TASK TO CARRY OUT: What are the lines below, starting at the line containing "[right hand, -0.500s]" and ending at the line containing "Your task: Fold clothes"? Write them out exactly, ends included, without pictures.

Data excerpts
◇ ◇ ◇ ◇ ◇

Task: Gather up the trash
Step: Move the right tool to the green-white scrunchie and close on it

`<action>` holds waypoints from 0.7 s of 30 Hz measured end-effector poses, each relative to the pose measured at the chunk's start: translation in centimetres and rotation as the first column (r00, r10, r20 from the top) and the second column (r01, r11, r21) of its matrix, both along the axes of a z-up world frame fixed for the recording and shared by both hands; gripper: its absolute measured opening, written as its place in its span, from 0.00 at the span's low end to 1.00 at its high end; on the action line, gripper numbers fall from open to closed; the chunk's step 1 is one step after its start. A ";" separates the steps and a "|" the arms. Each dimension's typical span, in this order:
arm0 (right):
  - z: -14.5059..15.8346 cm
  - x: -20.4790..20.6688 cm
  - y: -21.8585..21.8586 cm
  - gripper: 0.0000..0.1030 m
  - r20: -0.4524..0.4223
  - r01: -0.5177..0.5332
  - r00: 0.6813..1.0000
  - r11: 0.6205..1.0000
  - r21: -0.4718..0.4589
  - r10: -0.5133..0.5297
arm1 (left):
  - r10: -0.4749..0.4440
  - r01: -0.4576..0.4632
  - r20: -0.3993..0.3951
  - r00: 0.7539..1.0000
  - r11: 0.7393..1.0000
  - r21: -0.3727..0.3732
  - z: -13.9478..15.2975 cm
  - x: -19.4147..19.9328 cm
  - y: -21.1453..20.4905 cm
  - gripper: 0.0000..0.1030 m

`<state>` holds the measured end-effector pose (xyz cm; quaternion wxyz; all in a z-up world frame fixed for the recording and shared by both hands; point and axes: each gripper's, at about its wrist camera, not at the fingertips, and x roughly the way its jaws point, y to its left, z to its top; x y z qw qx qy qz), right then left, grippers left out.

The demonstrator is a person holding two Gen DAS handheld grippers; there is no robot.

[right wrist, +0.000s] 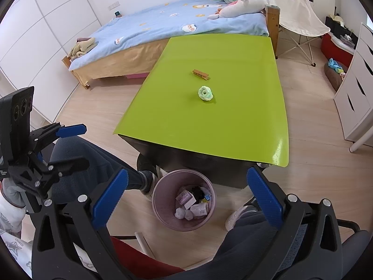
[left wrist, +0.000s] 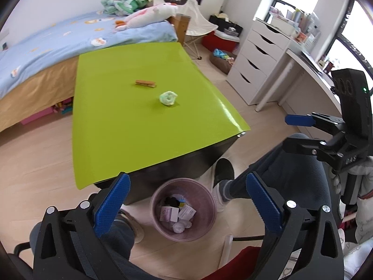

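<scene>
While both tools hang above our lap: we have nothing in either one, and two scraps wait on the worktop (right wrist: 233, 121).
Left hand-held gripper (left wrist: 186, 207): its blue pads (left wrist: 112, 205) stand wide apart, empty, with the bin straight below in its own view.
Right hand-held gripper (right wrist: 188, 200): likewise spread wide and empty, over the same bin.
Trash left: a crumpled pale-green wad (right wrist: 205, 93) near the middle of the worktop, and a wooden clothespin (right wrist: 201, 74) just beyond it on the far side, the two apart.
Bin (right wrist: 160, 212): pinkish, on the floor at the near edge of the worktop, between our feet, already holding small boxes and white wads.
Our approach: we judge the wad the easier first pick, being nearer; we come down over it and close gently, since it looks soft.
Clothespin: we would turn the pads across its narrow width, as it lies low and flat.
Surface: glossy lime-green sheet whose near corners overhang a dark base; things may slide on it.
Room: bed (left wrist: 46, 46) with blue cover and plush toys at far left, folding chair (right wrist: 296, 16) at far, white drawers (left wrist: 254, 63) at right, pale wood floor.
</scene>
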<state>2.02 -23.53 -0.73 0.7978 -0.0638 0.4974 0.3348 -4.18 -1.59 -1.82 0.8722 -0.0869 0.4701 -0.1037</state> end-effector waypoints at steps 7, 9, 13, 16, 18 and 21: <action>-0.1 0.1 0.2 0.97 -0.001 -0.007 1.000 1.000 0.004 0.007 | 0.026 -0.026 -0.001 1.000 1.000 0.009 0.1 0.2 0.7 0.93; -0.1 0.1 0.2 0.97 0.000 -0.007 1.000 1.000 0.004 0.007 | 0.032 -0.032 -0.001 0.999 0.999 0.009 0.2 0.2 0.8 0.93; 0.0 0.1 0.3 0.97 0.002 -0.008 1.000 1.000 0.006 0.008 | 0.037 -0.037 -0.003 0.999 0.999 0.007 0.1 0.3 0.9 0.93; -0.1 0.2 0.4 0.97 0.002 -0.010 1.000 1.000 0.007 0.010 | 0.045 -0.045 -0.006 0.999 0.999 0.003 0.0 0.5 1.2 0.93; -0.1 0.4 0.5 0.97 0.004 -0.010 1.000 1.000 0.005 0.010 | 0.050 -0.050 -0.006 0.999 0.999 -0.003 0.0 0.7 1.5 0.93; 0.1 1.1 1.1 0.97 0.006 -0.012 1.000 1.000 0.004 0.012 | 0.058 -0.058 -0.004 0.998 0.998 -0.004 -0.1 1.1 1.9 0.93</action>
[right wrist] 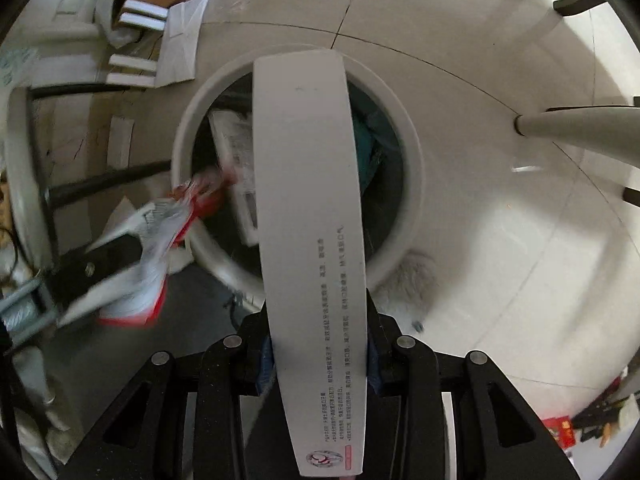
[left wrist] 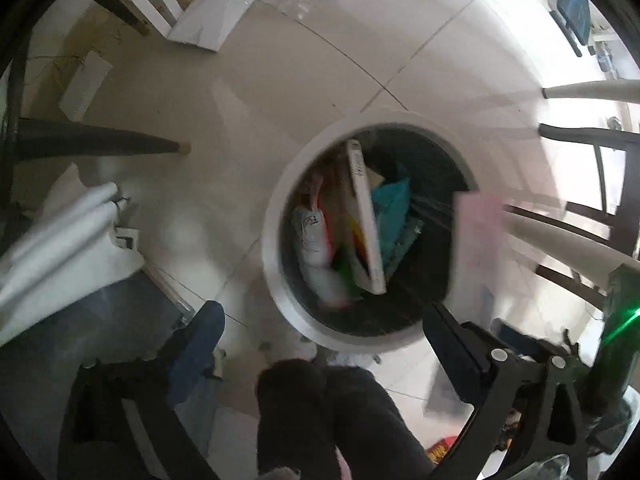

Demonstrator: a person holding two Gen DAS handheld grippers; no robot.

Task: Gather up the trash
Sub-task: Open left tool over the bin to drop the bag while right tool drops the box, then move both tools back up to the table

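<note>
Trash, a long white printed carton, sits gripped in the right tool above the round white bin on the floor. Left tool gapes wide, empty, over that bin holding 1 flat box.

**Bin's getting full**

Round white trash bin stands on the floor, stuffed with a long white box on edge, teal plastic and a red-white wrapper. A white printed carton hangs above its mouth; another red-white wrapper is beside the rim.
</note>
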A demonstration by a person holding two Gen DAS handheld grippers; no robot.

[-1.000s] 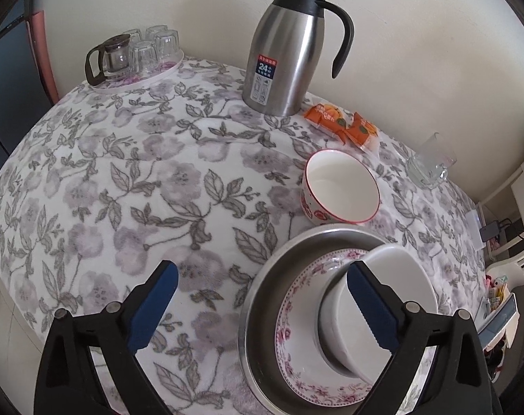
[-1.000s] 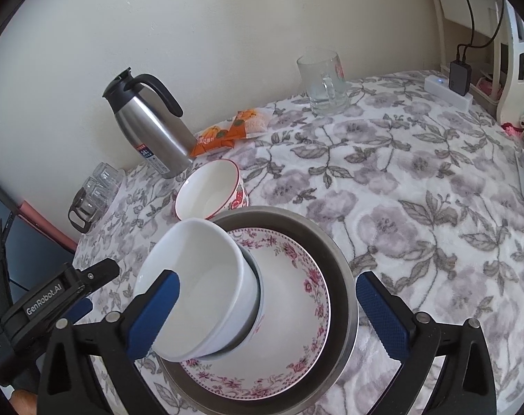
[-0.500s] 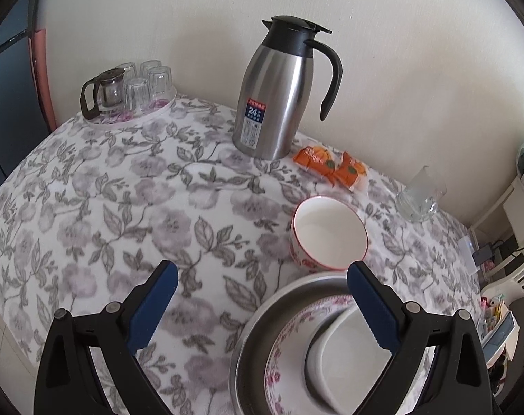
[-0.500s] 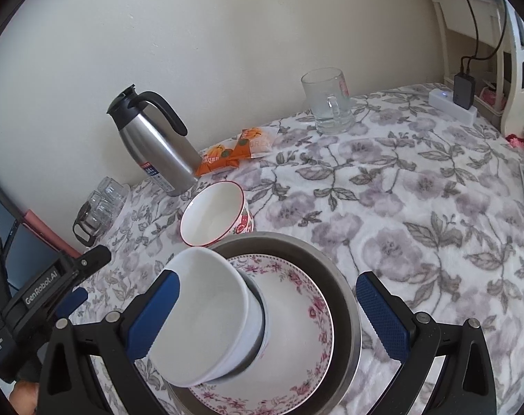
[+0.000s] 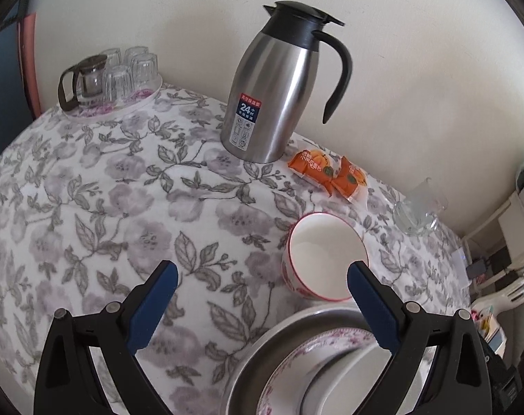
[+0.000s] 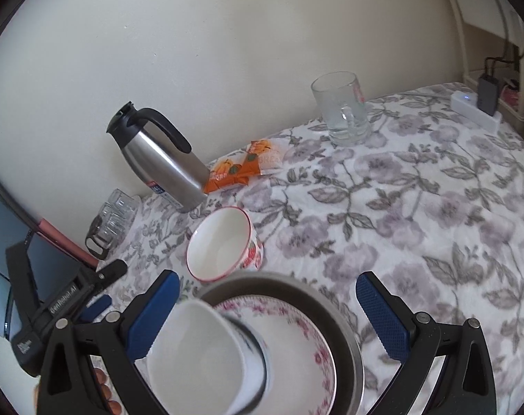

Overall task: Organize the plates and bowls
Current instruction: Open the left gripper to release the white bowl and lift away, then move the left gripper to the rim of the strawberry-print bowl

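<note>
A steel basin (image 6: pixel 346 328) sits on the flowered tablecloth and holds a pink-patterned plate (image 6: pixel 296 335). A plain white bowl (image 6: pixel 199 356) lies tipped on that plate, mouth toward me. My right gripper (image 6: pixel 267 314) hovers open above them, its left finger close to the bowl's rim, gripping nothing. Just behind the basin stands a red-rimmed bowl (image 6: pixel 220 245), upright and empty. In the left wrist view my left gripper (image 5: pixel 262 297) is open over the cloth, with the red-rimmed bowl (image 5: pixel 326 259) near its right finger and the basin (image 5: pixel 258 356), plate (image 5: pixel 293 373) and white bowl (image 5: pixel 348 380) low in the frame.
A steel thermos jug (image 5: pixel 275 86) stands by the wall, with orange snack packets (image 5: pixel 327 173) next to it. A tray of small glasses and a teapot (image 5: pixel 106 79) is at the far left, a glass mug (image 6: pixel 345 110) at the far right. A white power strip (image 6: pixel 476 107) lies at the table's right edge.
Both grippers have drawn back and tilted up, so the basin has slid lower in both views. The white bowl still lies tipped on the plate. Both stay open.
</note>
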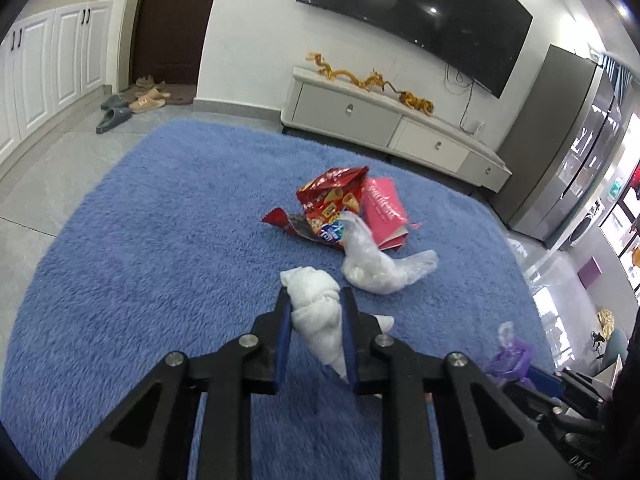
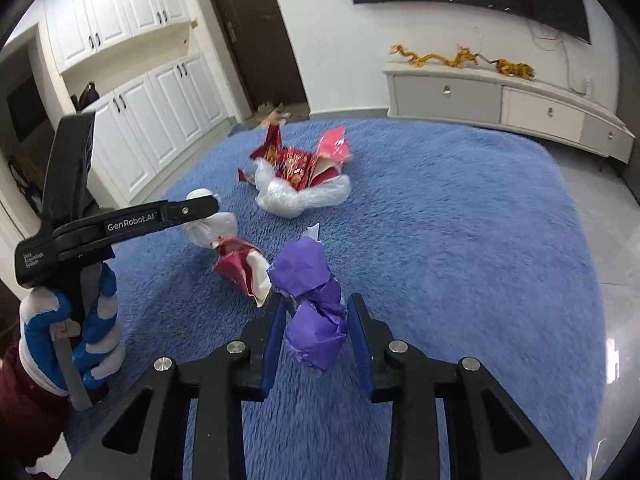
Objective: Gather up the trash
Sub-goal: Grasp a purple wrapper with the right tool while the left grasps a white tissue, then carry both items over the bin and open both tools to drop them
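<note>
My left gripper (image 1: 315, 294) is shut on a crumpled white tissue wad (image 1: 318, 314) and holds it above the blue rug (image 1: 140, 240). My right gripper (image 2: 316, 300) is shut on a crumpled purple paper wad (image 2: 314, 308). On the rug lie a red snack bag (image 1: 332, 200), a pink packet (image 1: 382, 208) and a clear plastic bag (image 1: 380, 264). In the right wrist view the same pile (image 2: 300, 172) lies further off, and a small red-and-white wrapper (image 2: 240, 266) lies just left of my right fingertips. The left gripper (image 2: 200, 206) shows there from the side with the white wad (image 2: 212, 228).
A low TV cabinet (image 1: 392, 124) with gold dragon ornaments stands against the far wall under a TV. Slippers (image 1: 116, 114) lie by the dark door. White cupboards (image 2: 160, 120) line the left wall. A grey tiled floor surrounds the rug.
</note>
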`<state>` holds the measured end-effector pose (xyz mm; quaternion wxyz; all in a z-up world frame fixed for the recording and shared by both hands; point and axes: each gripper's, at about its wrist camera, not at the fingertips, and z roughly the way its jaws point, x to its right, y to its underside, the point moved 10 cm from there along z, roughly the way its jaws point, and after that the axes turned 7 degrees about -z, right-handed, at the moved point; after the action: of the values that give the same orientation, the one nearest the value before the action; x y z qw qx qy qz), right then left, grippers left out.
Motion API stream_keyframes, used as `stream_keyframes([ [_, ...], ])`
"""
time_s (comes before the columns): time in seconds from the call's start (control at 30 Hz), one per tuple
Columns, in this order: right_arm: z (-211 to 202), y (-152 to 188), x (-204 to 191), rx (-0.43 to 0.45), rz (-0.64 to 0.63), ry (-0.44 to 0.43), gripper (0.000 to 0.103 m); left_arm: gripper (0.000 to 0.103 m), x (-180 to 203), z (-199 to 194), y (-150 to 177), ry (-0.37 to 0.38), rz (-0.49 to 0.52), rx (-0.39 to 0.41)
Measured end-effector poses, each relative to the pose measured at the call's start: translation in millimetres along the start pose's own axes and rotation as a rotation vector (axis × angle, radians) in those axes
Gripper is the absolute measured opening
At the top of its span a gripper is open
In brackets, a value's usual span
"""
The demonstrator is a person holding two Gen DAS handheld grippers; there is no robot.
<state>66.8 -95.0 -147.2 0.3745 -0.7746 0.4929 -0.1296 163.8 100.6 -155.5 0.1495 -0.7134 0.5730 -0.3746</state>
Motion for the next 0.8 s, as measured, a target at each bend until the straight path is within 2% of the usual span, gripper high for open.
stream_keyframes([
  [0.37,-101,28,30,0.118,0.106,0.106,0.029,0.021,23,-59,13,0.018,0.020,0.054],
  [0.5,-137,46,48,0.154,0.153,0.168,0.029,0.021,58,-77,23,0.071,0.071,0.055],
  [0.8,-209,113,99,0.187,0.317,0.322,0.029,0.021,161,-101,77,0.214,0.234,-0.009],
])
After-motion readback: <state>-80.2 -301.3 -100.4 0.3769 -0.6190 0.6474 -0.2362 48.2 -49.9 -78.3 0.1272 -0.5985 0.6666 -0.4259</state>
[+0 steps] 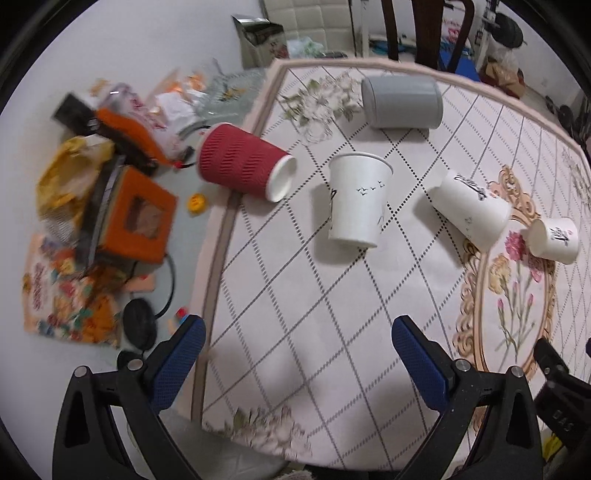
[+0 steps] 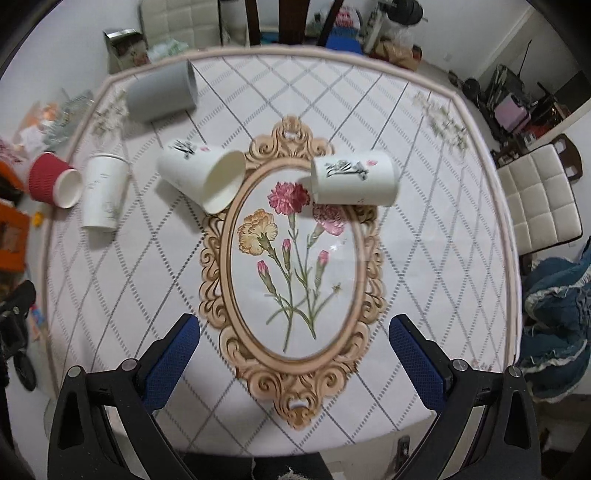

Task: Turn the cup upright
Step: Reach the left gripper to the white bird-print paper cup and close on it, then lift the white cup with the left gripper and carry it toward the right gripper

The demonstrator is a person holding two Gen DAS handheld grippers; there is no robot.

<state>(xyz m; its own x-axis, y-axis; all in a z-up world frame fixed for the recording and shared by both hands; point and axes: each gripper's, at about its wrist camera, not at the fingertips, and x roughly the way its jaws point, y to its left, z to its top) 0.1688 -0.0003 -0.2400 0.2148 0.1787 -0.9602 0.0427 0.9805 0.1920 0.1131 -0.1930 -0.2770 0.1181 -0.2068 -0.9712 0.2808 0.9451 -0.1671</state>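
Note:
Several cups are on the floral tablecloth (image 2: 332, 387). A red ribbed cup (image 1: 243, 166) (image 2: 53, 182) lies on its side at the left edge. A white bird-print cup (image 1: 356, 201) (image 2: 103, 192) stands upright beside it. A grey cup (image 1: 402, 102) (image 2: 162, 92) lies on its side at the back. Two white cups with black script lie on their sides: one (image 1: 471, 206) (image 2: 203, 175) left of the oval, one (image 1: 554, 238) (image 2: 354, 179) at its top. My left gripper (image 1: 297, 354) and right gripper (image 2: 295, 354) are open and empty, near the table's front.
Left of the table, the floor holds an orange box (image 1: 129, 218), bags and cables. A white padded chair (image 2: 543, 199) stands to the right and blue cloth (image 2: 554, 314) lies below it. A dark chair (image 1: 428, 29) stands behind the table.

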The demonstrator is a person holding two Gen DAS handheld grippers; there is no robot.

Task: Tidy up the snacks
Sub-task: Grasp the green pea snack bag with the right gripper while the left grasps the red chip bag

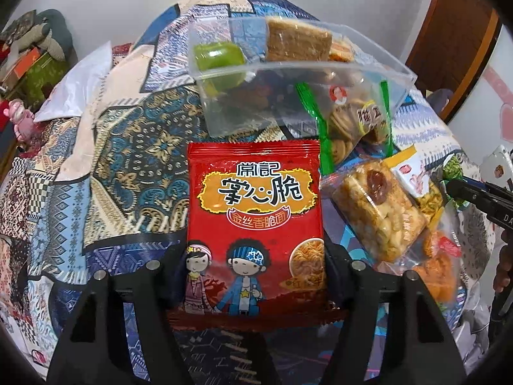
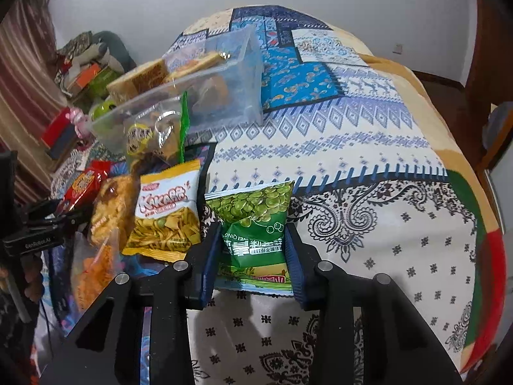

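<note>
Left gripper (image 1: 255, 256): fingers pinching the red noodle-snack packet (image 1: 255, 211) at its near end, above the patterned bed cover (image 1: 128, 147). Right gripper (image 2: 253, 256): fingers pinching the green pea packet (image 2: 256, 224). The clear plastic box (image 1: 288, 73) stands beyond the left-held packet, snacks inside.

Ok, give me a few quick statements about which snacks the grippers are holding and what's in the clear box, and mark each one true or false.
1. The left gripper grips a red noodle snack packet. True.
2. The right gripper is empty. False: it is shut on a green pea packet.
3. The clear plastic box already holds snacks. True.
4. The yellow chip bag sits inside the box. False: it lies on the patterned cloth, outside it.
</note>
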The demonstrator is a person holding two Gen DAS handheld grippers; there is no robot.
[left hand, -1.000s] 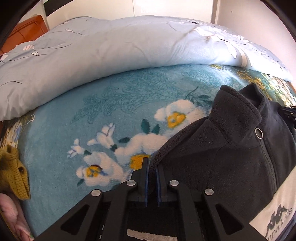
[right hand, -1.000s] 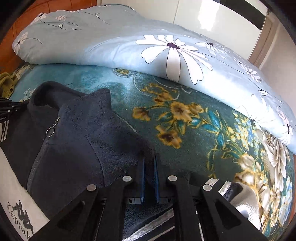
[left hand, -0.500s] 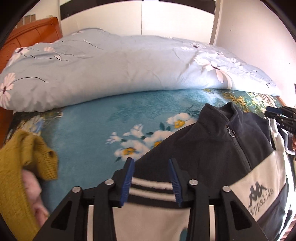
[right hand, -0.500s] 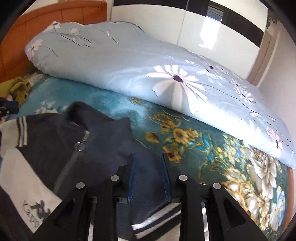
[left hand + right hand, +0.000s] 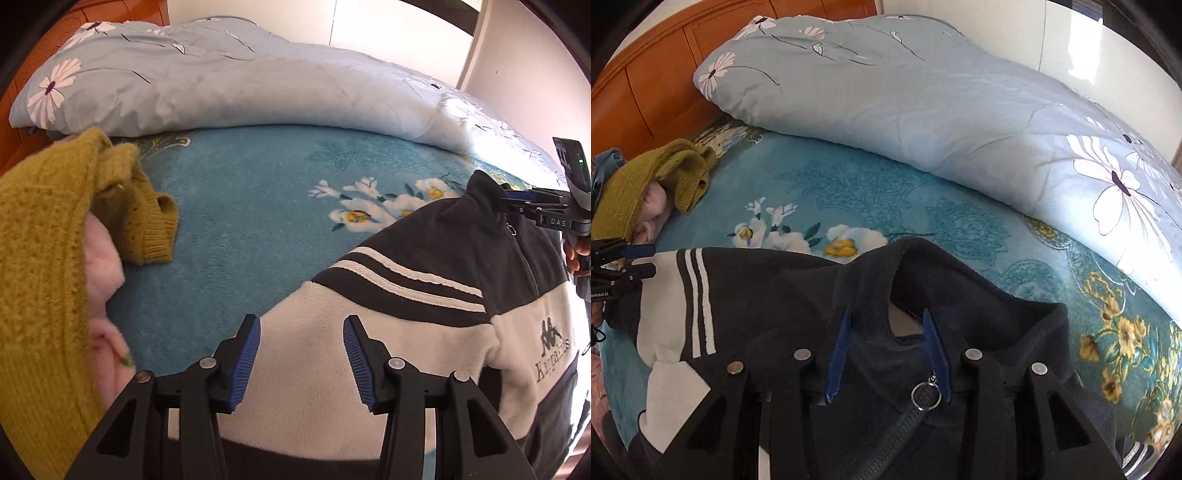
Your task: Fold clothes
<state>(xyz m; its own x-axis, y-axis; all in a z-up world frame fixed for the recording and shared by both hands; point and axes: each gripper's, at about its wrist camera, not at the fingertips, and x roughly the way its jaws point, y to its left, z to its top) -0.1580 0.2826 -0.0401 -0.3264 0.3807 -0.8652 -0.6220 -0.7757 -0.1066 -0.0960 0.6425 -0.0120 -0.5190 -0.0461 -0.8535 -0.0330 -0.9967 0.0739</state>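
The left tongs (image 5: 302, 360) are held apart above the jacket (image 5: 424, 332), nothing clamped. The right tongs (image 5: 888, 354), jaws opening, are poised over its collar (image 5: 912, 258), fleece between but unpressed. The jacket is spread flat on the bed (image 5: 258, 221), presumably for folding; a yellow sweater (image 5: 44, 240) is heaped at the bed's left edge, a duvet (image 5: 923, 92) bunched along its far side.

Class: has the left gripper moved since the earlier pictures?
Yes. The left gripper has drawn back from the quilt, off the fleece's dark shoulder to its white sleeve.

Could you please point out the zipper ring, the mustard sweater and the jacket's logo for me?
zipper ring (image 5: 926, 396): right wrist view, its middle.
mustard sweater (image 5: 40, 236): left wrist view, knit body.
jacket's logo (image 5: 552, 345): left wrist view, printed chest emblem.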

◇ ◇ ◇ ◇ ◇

RESPONSE TO THE EXERCISE:
[right hand, -0.500s] 
[left hand + right hand, +0.000s] 
Your task: Fold clothes

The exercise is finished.